Wednesday, 18 June 2014

Korean Fried Chicken

A fantastic addictive dish of deep fried chicken wings in a spicy/sweet Korean sauce
Recipe type: Street Food
Cuisine: Korean
Serves: 4


Ingredients
  • FOR THE LEGS/WINGS
  • 12 Chicken LEGS/WINGS
  • Pinch of Salt
  • Pinch of finely Ground Black Pepper
  • 2 Tablespoons of Cooking Oil
  • ½ Cup All Purpose (Plain) Flour
  • ¼ Cup Rice Flour
  • ¼ Cup Corn Starch
  • Oil For Deep Frying (Vegetable or Peanut)
  • FOR THE SAUCE
  • 1 Cup Tomato Ketchup
  • 1 Cup Gojuchang (Hot Korean Chili Paste) - if you can't find this, you can use other chili pastes, but it is worth seeking out.
  • ½ Large White Onion
  • 6 Cloves Garlic
  • 1 Tablespoon Sesame Oil
  • 1 Tablespoon Rice Syrup or Honey
  • 2 tablespoons White Toasted Sesame Seeds
Instructions
  1. Remove the wing tips from the wings (keeping for stock)
  2. Separate the wings into "wingettes" and "drumettes" and place in a non reactive bowl.
  3. Sprinkle with the salt and pepper.
  4. Combine with the cooking oil, massage well into the meat.
  5. Cover with cling film (plastic wrap) and allow to marinate for at least one hour.
  6. While the chicken is marinating make the sauce.
  7. Blend the onion and garlic together into a fine paste.

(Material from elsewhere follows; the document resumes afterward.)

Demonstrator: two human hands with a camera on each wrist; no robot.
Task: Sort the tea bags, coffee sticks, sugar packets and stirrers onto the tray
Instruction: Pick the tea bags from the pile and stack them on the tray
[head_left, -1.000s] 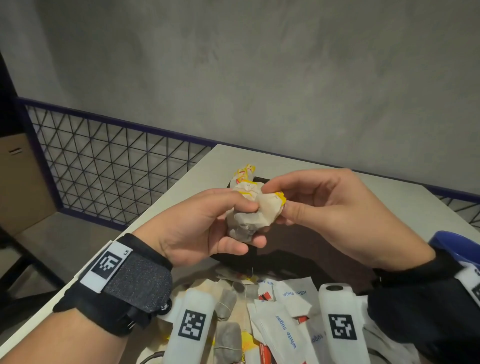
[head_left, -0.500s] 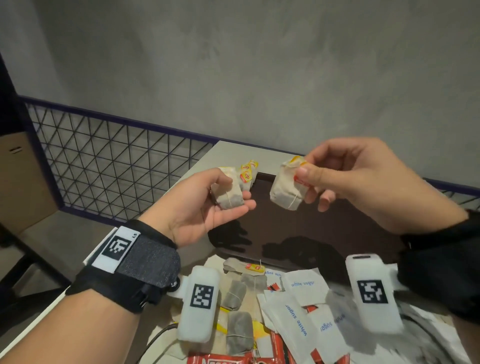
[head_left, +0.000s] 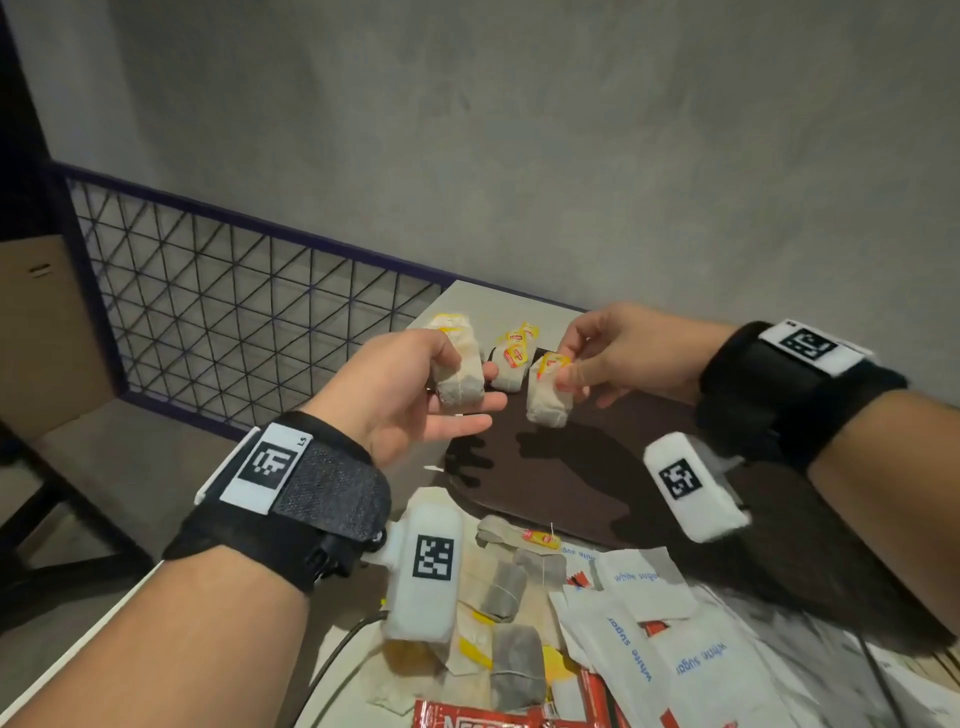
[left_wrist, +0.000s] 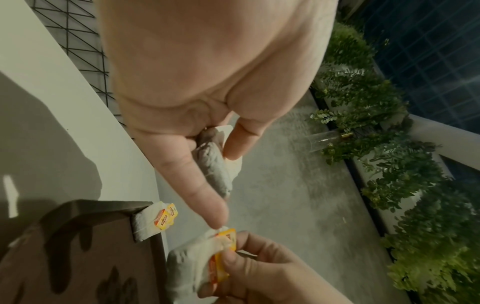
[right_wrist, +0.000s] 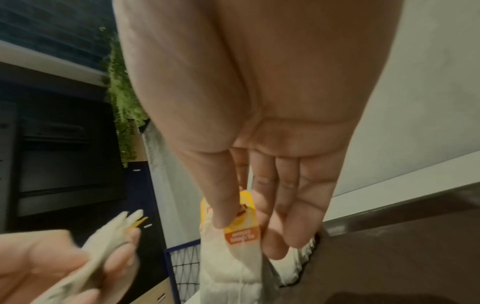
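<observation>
My left hand (head_left: 441, 384) holds a tea bag (head_left: 457, 371) between thumb and fingers above the far left corner of the dark brown tray (head_left: 597, 467). My right hand (head_left: 582, 364) pinches a second tea bag (head_left: 545, 400) by its yellow tag, hanging over the tray. A third tea bag (head_left: 511, 358) with yellow tags lies on the tray's far corner. In the left wrist view the held tea bag (left_wrist: 215, 164) sits under the fingers. The right wrist view shows the pinched tea bag (right_wrist: 233, 257) and its tag.
A heap of white sugar packets (head_left: 639, 639), loose tea bags (head_left: 504, 592) and red coffee sticks (head_left: 467, 719) lies on the white table (head_left: 457, 306) in front of the tray. A wire mesh fence (head_left: 234, 322) runs along the left; a grey wall stands behind.
The two hands pulled a clump of tea bags apart, each keeping one. Both then moved forward and down toward the tray's far corner.
</observation>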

  8. Combine the Gojuchang and tomato ketchup in a pan over a low heat.
  9. Add the onion and garlic paste and cook gently for five minutes.

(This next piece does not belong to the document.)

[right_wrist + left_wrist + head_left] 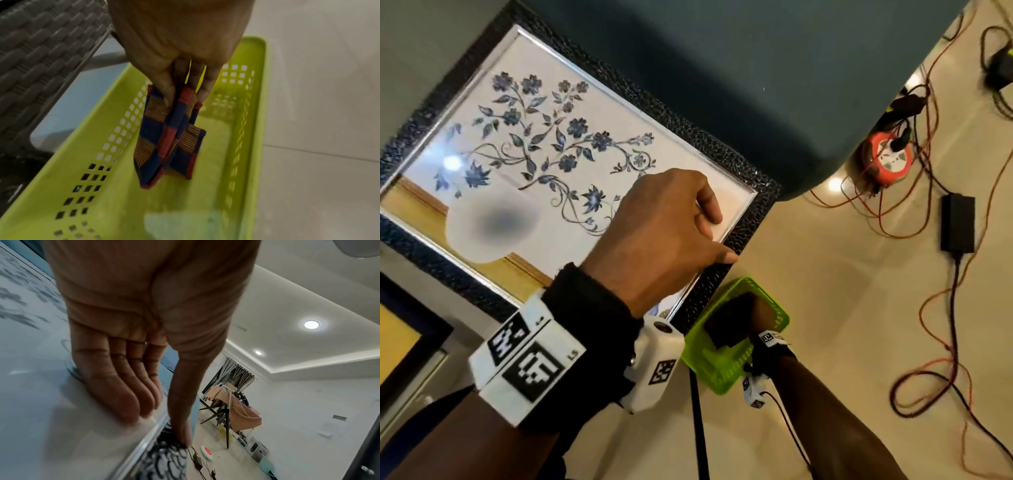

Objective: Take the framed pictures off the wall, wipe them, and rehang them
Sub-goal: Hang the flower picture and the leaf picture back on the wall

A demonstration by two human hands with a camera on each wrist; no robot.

  10. Add the rice syrup (or honey) and the sesame oil and combine well.
  11. Cook gently for another five minutes.
  12. decant to a bowl and allow to cool
  13. To cook the chicken, mix the three types of flour in a bowl and season with a little more salt and freshly ground black pepper.
  14. Toss the wings in the flour mixture and deep fry in the oil for around ten minutes or until a light golden brown.
  15. To avoid reducing the temperature of the oil, it is best to do this in batches.
  16. Once all the wings have been fried once, fry them one more time for a further five minutes until they have taken on a deeper golden brown colour.
  17. While they are frying, add a little of the sauce to a bowl.
  18. remove the wings from the pan and drain on kitchen paper.
  19. Sprinkle with salt immediately they come from the fryer (this helps keep them crisp)
  20. Place them in the bowl containing the sauce and toss until each wing has an even coating.
  21. Sprinkle in the white sesame seeds and fold them in gently.
  22. Serve with pickled daikon raddish and lettuce leaves.